From a practical standpoint, why would you need to? When you roll the dice (fair dice), the result is absolutely determined, mainly by Newtonian physics, but at a fine enough level of detail that the result is random enough for our purposes. "Actual randomness" is an abstract concept. I don't know the exact textbook definition, but it seems to imply a hypothetical uncaused event for which the probability of any result is always exactly the same as every other result. I'm not aware that such a thing could exist in reality, except perhaps in some arcane corner of quantum mechanics or a thought experiment.
I notice that he disabled comments typical.
The problem with "knowledge is justified true belief" is what is "true belief"???

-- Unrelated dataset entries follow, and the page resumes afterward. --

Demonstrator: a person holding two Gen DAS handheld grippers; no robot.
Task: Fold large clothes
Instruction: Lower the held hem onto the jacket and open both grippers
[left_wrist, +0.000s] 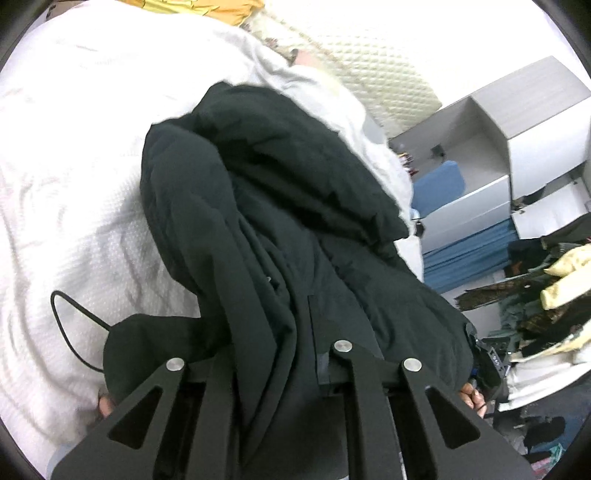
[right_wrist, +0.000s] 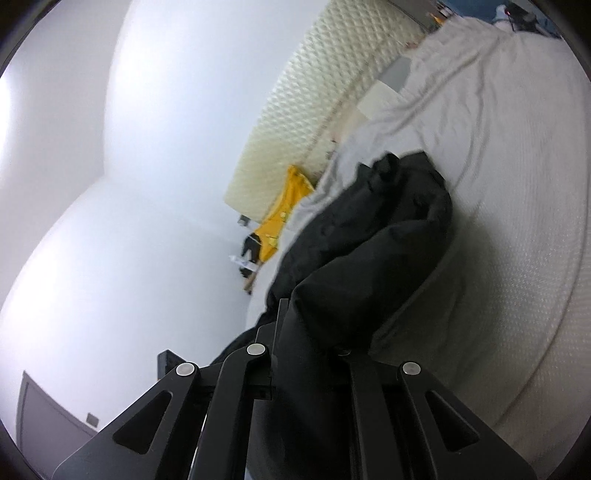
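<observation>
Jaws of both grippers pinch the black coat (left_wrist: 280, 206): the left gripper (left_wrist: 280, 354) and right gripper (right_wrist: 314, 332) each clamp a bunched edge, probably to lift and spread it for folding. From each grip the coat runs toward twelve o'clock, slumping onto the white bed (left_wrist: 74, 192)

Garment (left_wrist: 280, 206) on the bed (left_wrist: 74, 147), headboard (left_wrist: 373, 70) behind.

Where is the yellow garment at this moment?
In the right wrist view the yellow garment lies at centre, between the cream quilted headboard and the black jacket, at the white bed's edge.
</observation>
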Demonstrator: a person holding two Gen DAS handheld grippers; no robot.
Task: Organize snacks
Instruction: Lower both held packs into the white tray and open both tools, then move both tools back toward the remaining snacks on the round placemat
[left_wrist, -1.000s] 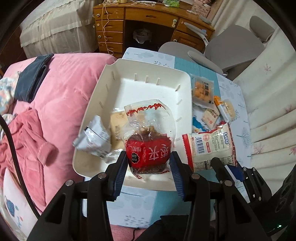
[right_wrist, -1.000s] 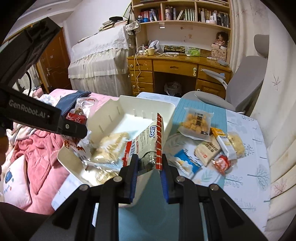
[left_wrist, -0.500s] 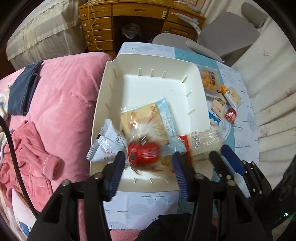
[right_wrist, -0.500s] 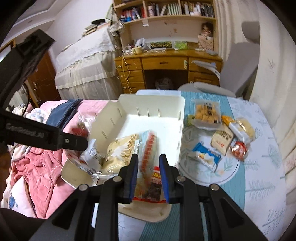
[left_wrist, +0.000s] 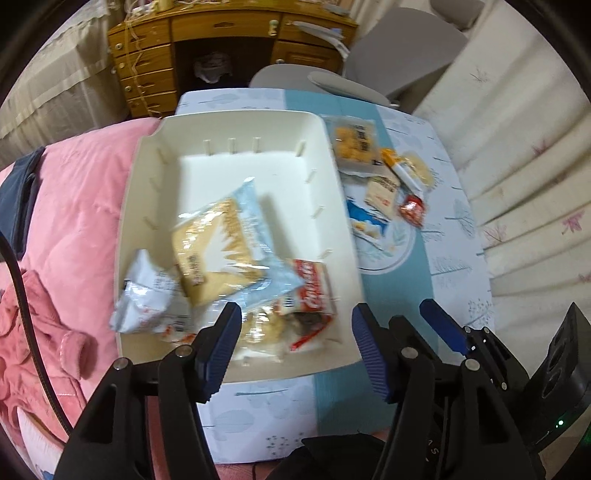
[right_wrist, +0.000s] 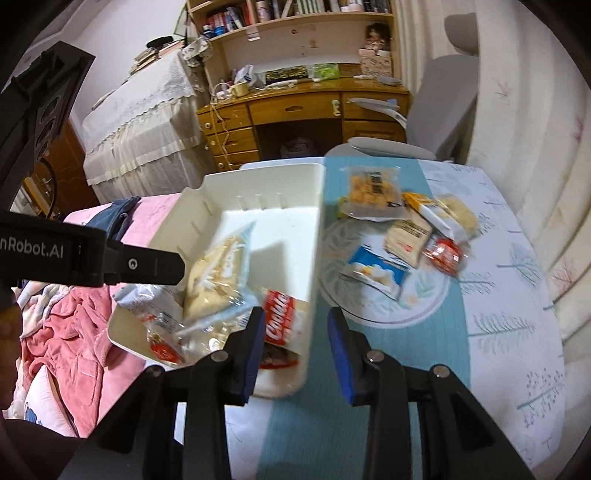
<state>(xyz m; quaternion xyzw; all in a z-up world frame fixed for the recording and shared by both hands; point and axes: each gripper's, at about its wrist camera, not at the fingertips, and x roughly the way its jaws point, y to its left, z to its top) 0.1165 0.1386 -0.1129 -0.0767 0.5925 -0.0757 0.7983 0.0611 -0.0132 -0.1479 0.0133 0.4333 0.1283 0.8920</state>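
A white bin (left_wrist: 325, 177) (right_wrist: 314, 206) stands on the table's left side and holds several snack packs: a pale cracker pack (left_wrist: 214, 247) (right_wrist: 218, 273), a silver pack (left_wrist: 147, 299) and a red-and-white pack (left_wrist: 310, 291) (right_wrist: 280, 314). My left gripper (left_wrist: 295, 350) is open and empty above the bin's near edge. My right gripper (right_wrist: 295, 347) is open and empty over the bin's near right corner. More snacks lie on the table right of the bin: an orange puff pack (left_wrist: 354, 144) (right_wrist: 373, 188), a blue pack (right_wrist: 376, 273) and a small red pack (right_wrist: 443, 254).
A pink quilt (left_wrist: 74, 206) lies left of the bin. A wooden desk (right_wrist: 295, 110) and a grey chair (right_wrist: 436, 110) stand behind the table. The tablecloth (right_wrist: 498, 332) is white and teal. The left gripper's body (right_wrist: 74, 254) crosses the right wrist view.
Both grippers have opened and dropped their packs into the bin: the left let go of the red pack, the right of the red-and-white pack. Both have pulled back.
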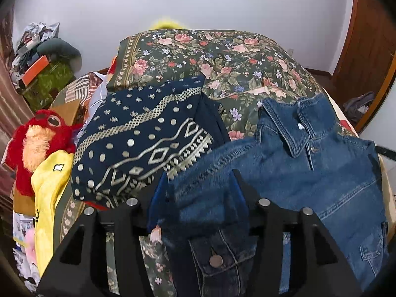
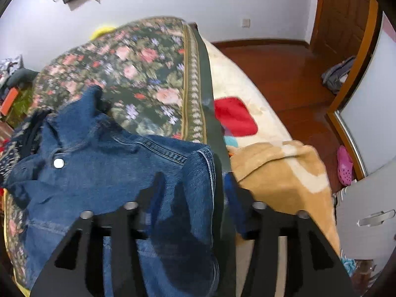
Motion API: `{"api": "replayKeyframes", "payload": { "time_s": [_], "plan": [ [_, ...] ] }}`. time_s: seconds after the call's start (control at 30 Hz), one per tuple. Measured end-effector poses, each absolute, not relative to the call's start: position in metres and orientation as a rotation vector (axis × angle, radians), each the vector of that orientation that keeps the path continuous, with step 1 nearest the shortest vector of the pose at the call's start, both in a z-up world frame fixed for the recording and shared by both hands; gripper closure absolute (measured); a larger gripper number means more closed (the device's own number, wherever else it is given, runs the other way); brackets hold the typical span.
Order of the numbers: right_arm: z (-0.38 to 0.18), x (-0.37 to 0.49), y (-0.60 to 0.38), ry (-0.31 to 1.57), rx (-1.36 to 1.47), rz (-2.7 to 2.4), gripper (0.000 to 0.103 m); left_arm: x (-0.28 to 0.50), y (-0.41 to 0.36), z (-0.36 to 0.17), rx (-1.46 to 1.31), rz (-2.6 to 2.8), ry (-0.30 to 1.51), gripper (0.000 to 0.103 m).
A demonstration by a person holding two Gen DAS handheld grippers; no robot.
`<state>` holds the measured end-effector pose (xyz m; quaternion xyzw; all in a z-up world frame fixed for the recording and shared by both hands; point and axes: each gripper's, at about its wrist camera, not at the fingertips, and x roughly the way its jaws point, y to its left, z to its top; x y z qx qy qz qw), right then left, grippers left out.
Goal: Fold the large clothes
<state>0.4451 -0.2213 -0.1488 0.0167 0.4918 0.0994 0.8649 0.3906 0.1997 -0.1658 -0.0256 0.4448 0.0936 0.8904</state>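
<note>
the left gripper stands with its jaws parted, a fold of the denim jacket lying between its blue fingers; whether the pads press on the cloth cannot be told through the blur. the right gripper is likewise parted, denim jacket cloth between its fingers, and its contact cannot be told either. no earlier view is at hand.

the jacket, one in number, lies spread on the floral quilt, collar away from the grippers. two metal buttons show, one on a chest pocket close to the left gripper, one near the collar in the right wrist view. a small white tag sits inside the collar; its writing is too small to read.

just left of the jacket lies one navy patterned cloth, touching it. further left of the jacket sit one red plush toy and one yellow cloth.

right of the jacket, past the quilt's edge, lie one tan blanket and one red patch on a cream sheet. well beyond, on the wooden floor, one pink clog.

behind the jacket, far left, a pile of clutter stands against the wall.
</note>
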Motion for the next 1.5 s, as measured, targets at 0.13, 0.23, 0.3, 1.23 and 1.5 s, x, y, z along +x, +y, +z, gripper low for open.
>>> {"api": "replayKeyframes", "payload": {
  "time_s": [0.13, 0.23, 0.3, 1.23, 1.5],
  "plan": [
    [-0.110, 0.418, -0.224, 0.970, 0.018, 0.239, 0.037, 0.376, 0.195, -0.152, -0.074, 0.174, 0.916, 0.040],
    [-0.085, 0.398, -0.226, 0.931, 0.035, 0.269, 0.026, 0.360, 0.190, -0.132, -0.066, 0.175, 0.872, 0.025],
    [-0.066, 0.381, -0.227, 0.902, 0.038, 0.290, 0.024, 0.346, 0.186, -0.118, -0.053, 0.163, 0.849, 0.019],
    [-0.121, 0.221, -0.235, 1.020, 0.063, 0.385, 0.006, 0.165, 0.192, -0.210, -0.403, 0.054, 1.096, 0.007],
    [-0.165, 0.202, -0.248, 1.191, 0.148, 0.360, 0.006, 0.124, 0.205, -0.247, -0.660, 0.014, 1.159, 0.007]
  ]
}}
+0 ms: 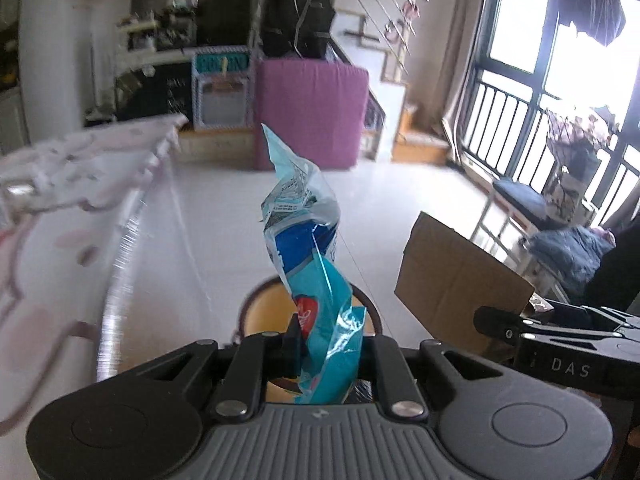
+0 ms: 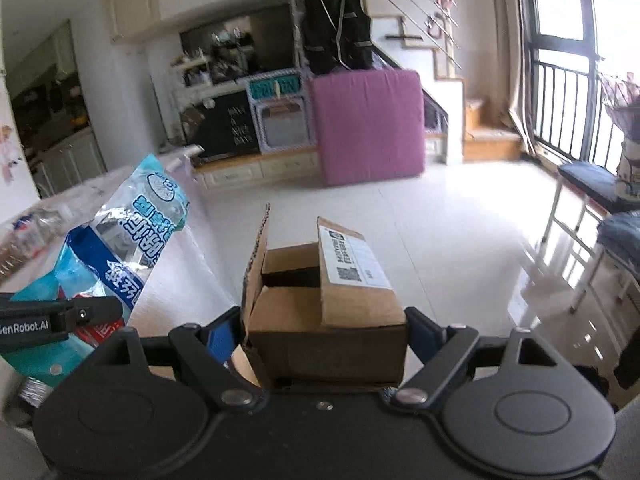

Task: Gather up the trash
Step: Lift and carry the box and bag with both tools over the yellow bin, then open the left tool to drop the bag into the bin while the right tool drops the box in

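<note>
Nearest in the left wrist view, the left tool (image 1: 320,354) is pinched almost together on the lower end of a crumpled light-blue and silver plastic snack wrapper (image 1: 308,248), which stands up toward 12 o'clock from the grip; held by its tail like this, the limp film probably stays clear of the fingers for dropping. In the right wrist view the right tool (image 2: 326,336) is spread wide, its blue-padded fingers (image 2: 219,340) pressing both side walls of a small brown cardboard box (image 2: 320,308) with its top flaps open, a grip that likely needs the full span because the box is rigid and broad. A white shipping label (image 2: 356,258) with black print and a code block sits on one raised flap; its text is too small to read. At 9 o'clock in that view the wrapper shows again, with large Chinese characters on a blue band, and the side of the left tool reads "GenRobot.AI". From the left, the right tool's side at 3 o'clock reads "DAS". Just below the wrapper lies a round yellow-lined container with a dark rim (image 1: 260,312), possibly the bin. At 9 o'clock runs a worktop (image 1: 60,220) under a pale patterned cover. Farthest, at 12 o'clock, a purple upright mat (image 1: 312,112) leans by a dark board reading "HAVE A NICE DAY".
</note>
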A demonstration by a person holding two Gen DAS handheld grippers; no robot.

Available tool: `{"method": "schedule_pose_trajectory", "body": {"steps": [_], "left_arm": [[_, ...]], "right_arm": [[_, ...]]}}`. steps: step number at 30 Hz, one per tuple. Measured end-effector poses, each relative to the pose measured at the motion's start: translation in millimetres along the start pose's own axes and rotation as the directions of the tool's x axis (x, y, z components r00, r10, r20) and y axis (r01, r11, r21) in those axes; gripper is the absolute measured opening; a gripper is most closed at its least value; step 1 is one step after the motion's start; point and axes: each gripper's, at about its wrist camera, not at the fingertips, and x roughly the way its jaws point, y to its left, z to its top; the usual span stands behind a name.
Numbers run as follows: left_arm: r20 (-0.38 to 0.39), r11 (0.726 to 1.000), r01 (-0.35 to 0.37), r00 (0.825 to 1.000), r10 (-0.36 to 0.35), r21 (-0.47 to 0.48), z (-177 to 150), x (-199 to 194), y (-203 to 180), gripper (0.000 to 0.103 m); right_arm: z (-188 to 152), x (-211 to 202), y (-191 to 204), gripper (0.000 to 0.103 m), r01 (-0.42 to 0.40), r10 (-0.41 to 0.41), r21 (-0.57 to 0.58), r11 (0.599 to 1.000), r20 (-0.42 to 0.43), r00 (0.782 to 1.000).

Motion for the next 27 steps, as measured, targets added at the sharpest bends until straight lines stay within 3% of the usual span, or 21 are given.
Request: {"method": "schedule_pose_trajectory", "body": {"steps": [7,13,17,21,27], "left_arm": [[-0.156,0.994,0.067,0.985,-0.079,-0.083,3,83,5,0.016],[-0.330,0.986,0.073,0.936,-0.119,-0.150,7,156,15,0.016],[-0.432,0.978,0.063,0.890,-0.145,-0.199,15,206,22,0.016],[-0.542,0.950,0.057,0.810,-0.223,-0.306,16,257,32,0.016],[-0.653,0.948,-0.008,0.727,-0.214,-0.319,18,322,45,0.016]], "right_arm": [[-6,55,-20,0.085,0.034,-0.032,0.016,0.999,-0.103,0.994],[1,99,-28,0.085,0.039,-0.036,0.011,0.999,-0.202,0.979],[6,131,-33,0.085,0.041,-0.037,0.009,0.999,-0.263,0.964],[14,158,-32,0.085,0.038,-0.035,0.005,0.999,-0.318,0.947],[24,188,-31,0.085,0.032,-0.030,0.000,0.999,-0.382,0.924]]}}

Aren't both steps 5 and 6 of his argument non sequiturs?
+dave28lax
No, they follow from the above premises: en.wikipedia.org/wiki/Modus_tollens
+Mathoma Thanks - you are right. And thanks for the link, very helpful. Are you sure this is proper decorum for a UA-cam comment?
Also, I guess I'm illogical Captain.
+dave28lax
Well, no, it's not a matter of _being_ illogical, it's just being unfamiliar with the argument form.
another quote from frank turek: if atheism is true then my brain was not designed to think then how do i know that the conclusion i've made is true
never seen a wiser man
This argument about Free Will is ridiculous in itself. If there is a God then there is no free will because God has already made his decision whatever or not we will go to heaven or hell long before we are even conceived. There's so many rabbit holes you can go through about free will or God.
where is knowledge defined that way?
Why can't you believe a proposition that you don't understand? For instance, why couldn't you believe that the sun will come up tomorrow morning, even if you don't know why it will do so?
Not understanding why the sun will come up is quite different from not understanding what it means for the sun to come up. Imagine a person who has lived her entire life in a cave and never seen the sun, nor ever had it clearly explained to her. Wouldn't it be fair to say that she cannot believe that the sun will come up tomorrow since she has no understanding of what that means?
This guy is ignoring the fact that causality does not exist at the quantum level, which underlies all macro experiences and has a direct influence on the detailed operations of the brain, which generates our minds and what he calls the "soul". His argument breaks down at this point.
If it is possible know with absolute certainty the decision someone will make, as God supposedly does, even if only in principle, then there is no room for free will.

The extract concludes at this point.